#### TASK DIRECTIONS:
Every line of the material below needs to be written out exactly, please.

*** DATASET EXTRACT Section Begins ***

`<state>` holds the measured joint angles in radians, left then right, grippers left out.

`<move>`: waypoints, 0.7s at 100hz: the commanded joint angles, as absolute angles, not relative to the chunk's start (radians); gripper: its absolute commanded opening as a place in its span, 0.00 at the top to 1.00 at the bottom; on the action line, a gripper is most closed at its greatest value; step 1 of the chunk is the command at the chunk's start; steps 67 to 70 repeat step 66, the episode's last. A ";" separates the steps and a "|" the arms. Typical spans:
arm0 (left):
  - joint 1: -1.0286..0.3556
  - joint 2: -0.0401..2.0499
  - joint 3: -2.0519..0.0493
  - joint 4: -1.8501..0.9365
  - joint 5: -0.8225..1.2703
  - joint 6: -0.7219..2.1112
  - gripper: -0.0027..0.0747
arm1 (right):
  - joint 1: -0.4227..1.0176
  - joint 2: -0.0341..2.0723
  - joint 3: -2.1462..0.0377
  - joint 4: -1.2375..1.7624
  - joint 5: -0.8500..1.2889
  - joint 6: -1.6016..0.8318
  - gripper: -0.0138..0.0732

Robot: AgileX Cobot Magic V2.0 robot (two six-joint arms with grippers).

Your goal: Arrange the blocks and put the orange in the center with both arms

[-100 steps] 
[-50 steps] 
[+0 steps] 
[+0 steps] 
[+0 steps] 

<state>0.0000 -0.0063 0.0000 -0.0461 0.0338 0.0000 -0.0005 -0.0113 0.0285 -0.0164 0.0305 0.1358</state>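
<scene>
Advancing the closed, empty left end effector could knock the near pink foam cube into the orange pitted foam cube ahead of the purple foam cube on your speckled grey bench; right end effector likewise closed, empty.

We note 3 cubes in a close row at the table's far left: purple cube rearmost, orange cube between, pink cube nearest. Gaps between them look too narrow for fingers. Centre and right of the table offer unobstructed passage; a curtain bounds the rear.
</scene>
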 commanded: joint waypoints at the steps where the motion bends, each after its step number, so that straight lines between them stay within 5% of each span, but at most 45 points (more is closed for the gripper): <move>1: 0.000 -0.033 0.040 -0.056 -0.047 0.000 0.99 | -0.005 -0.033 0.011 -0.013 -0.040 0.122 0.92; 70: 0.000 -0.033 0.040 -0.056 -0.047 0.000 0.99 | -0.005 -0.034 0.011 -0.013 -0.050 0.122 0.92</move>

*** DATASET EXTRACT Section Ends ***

#### RESULT:
`<state>` holds the measured joint angles in radians, left then right, grippers left out.

`<move>`: waypoints, 0.7s at 100hz: the commanded joint angles, as absolute angles, not relative to the chunk's start (radians); gripper: its absolute commanded opening as a place in its span, 0.00 at the top to 1.00 at the bottom; on the action line, a gripper is most closed at its greatest value; step 1 of the chunk is the command at the chunk's start; steps 67 to 70 repeat step 66, the episode's last. A ";" separates the steps and a "|" the arms. Typical spans:
arm0 (left):
  - joint 1: -1.0286..0.3556
  - joint 2: -0.0401..2.0499
  - joint 3: -2.0519..0.0493
  - joint 4: -1.8501..0.9365
  - joint 5: -0.8225..1.2703
  - joint 6: -0.7219..2.1112
  - gripper: -0.0027..0.0747
arm1 (right):
  - joint 1: -0.4227..1.0176
  - joint 2: -0.0341..2.0723
  - joint 3: -2.1462..0.0377
  - joint 4: -1.2375..1.7624
  - joint 5: -0.8500..1.2889
  - joint 6: -1.6016..0.8318
  - gripper: -0.0138..0.0732

Robot: AgileX Cobot Magic V2.0 robot (two six-joint arms with grippers).

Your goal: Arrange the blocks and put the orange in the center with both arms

[-100 steps] 
[-50 steps] 
[+0 steps] 
[+0 steps] 
[+0 steps] 

<state>0.0000 -0.0063 0.0000 -0.0461 0.0338 0.0000 -0.0005 -0.0113 0.0285 -0.0164 0.0305 0.1358</state>
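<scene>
Advancing the closed, empty left end effector could knock the near pink foam cube into the orange pitted foam cube ahead of the purple foam cube on your speckled grey bench; right end effector likewise closed, empty.

We note 3 cubes in a close row at the table's far left: purple cube rearmost, orange cube between, pink cube nearest. Gaps between them look too narrow for fingers. Centre and right of the table offer unobstructed passage; a curtain bounds the rear.
</scene>
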 commanded: joint waypoints at the steps where the motion bends, each after its step number, so that straight lines between them stay within 5% of each span, but at most 45 points (more is closed for the gripper): <move>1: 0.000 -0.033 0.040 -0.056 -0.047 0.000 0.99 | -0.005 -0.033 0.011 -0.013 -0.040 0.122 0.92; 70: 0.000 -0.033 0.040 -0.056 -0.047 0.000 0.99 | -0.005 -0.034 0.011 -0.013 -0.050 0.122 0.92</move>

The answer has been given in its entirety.